Preventive measures can be divided into two stages.
That is, her Rh-negative blood had not previously encountered Rh-positive antigens. Such a mother should be in awe of her first pregnancy, as she has the highest chances of a favorable outcome. She is strongly discouraged from having abortions and blood transfusions. In the third trimester, a blood test is done several times to detect antibodies.
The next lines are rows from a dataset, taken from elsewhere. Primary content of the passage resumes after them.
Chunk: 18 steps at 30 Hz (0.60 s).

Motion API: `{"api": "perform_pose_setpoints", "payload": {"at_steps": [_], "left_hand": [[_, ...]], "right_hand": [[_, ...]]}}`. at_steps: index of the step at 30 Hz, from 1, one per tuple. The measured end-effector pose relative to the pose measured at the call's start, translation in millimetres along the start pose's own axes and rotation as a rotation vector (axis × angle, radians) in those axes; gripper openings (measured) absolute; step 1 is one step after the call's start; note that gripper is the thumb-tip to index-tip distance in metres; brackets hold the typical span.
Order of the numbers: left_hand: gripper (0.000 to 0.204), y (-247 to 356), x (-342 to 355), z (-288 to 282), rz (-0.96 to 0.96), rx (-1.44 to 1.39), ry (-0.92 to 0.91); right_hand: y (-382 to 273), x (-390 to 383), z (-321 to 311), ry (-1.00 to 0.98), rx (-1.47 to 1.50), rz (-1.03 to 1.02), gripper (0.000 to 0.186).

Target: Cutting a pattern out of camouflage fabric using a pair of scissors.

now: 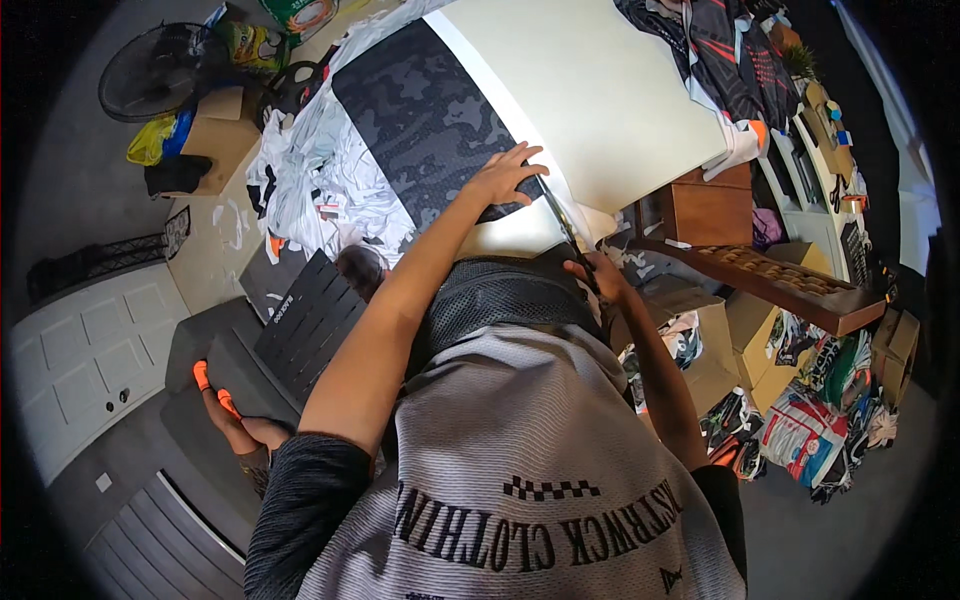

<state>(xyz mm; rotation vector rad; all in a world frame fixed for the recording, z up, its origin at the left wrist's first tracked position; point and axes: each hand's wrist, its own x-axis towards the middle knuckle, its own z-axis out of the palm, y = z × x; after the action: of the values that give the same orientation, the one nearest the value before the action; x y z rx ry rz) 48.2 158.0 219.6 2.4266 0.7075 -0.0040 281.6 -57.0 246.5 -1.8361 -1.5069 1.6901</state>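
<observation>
A dark grey camouflage fabric piece [410, 120] with a white border lies on the pale work surface [610, 80]. My left hand [503, 178] rests near its right end with fingers spread, pressing it down. Just below the fingers, long scissors [565, 225] lie along the white border at the fabric's edge. My right hand [600, 278] grips their handles at the near edge of the surface, close to my body. Whether the blades are cutting through material is too small to tell.
White fabric heaps [300, 170] lie left, dark red-striped garments [700, 50] back right. A wooden bench [760, 280] and cardboard boxes [700, 340] crowd my right. A seated person's orange-socked feet [225, 400] show low left, by a slatted chair [300, 330]. A fan [160, 70] stands back left.
</observation>
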Motion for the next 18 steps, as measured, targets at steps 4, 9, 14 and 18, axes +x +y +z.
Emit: {"api": "perform_pose_setpoints", "payload": {"at_steps": [4, 9, 14, 18], "left_hand": [[0.073, 0, 0, 0, 0.001, 0.009, -0.014], [0.072, 0, -1, 0, 0.008, 0.022, -0.01], [0.073, -2, 0, 2, 0.002, 0.023, -0.011], [0.074, -2, 1, 4, -0.007, 0.063, -0.017]], "right_hand": [[1, -2, 2, -0.033, 0.026, 0.003, 0.056], [3, -3, 6, 0.024, -0.02, 0.013, 0.055], [5, 0, 10, 0.045, 0.036, 0.0, 0.053], [2, 0, 12, 0.073, 0.106, -0.035, 0.051]]}}
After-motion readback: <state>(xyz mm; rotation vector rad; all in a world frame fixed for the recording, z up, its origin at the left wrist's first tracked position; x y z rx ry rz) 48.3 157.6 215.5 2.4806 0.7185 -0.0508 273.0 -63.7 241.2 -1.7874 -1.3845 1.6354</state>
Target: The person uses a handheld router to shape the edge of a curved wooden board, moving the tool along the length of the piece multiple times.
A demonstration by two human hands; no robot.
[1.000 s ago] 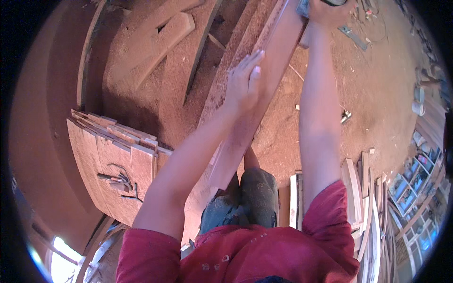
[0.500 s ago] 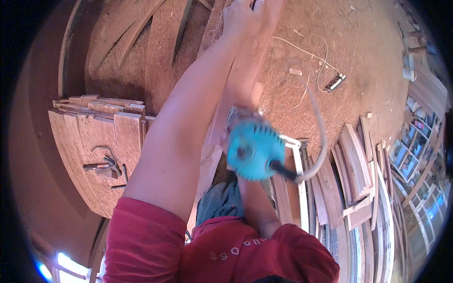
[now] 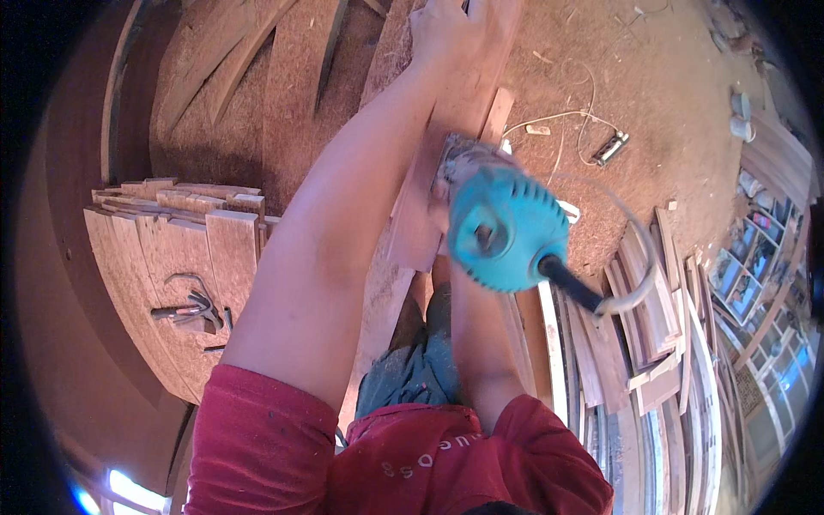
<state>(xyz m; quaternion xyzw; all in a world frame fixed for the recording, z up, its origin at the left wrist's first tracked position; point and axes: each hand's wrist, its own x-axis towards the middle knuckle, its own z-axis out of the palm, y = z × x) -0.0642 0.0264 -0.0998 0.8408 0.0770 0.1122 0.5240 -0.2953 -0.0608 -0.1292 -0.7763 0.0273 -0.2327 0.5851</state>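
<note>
My left arm reaches far forward, and my left hand (image 3: 446, 33) rests on a long reddish wooden board (image 3: 468, 103), its fingers curled at the board and partly cut off by the upper edge. A teal corded router (image 3: 506, 230) sits over the nearer part of this board, slightly blurred, its dusty base against the wood. My right hand (image 3: 440, 193) is wrapped round the router below its teal cap, which hides most of the hand. From the cap a black cord sleeve and pale cable run off to the right.
At left, a stack of boards (image 3: 172, 283) carries a clamp-like metal tool (image 3: 193, 309). Curved wooden pieces (image 3: 249, 69) lie at the far left. Curved strips (image 3: 644, 300) are piled at right. A cable with a small dark metal device (image 3: 611, 148) lies on the dusty ground.
The router has moved forward and to the right along the board with my right hand, its cable swinging right. My left hand has stayed nearly in place.
</note>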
During the first 24 hours after the first birth and the birth of an Rh-positive baby, immunoglobulin is injected, the purpose of which is to prevent the formation of Rh antibodies in the mother's blood. A similar procedure is also done after:
Another option for prevention is specific hyposensitization. Its essence is as follows: a skin flap from the husband (Rh +) is transplanted to the wife (with Rh -) and then the antibodies “switch” their attention to the graft, thereby reducing the likelihood of hemolysis of the fetal erythrocytes.
As you can see, hemolytic disease has serious consequences. For this reason, it is extremely important for a woman with Rh-negative blood to remember her Rh status and take a responsible approach to motherhood and childbearing. If the obstetrician-gynecologist says that you need to pass additional tests, it is better to do this so that the situation does not get out of control. Equally important is timely treatment. Then the risk of developing erythrocyte hemolysis with all the ensuing consequences will be minimized.